WHAT YOU ARE ASKED TO DO
Work out how many lines in the data include the string "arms"; reply with that number alone.
_____
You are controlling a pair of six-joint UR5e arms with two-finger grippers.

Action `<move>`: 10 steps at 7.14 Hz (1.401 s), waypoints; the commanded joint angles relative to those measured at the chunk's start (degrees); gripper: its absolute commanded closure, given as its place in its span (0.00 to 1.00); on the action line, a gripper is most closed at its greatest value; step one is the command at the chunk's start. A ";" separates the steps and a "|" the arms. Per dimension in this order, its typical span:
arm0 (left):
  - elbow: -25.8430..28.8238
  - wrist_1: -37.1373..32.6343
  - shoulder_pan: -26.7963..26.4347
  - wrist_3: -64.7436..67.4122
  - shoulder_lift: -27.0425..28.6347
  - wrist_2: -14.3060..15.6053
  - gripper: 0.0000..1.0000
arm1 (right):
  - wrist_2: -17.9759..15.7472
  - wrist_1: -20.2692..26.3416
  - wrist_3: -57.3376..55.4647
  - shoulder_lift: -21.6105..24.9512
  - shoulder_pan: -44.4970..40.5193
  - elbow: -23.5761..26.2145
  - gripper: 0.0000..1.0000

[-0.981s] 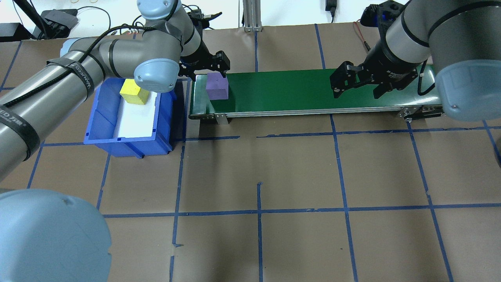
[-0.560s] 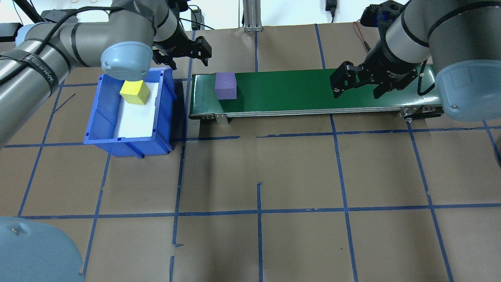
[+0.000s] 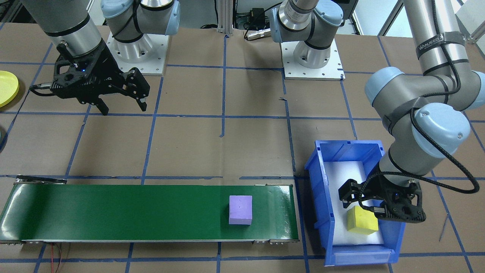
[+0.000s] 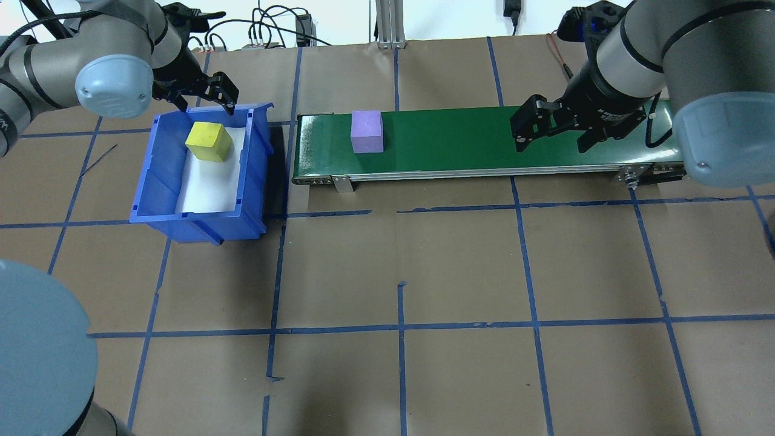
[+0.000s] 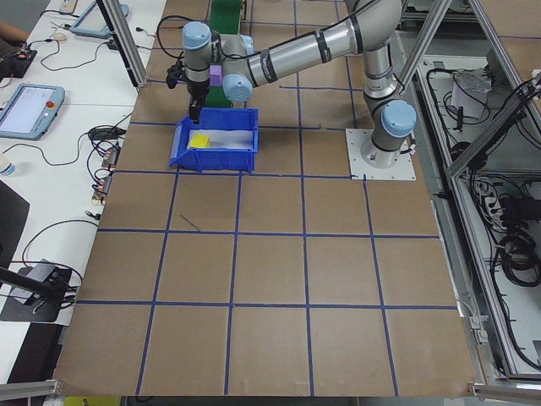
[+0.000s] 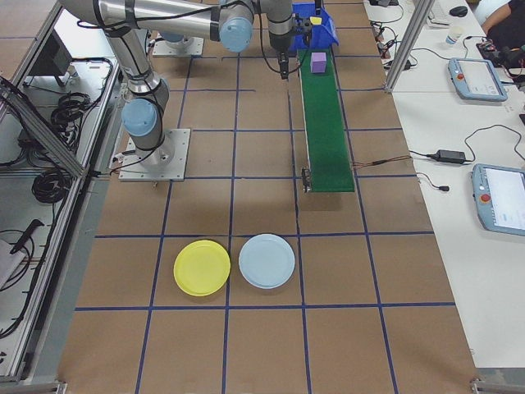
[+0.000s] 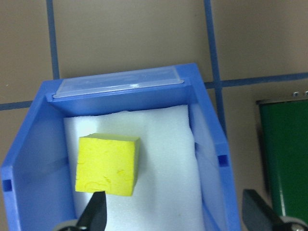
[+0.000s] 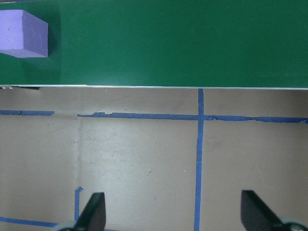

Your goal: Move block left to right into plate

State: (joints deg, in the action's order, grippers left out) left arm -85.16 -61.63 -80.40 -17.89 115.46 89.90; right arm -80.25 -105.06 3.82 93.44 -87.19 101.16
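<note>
A purple block (image 4: 367,131) (image 3: 240,209) rests on the green conveyor belt (image 4: 484,139) near its left end, and it also shows in the top left corner of the right wrist view (image 8: 24,33). A yellow block (image 4: 209,142) (image 7: 108,164) lies on white foam inside the blue bin (image 4: 151,181). My left gripper (image 4: 204,104) (image 7: 175,214) hangs open and empty above the bin's far end, over the yellow block. Open and empty too, my right gripper (image 4: 552,144) (image 3: 124,110) hovers by the belt's right end. The yellow plate (image 6: 202,268) (image 3: 7,89) lies on the table beyond the belt's right end.
A light blue plate (image 6: 267,261) lies beside the yellow one. The bin stands just off the belt's left end. Cables and operator desks with tablets (image 6: 479,80) run along the table's far side. Blue tape lines grid the brown table top.
My left gripper drew away from the purple block at the belt's left end and swung left over the bin. The purple block rode rightward along the belt. My right arm stayed still.
</note>
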 commanded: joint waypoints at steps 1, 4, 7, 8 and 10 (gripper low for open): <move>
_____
OUTPUT OF THE TASK
2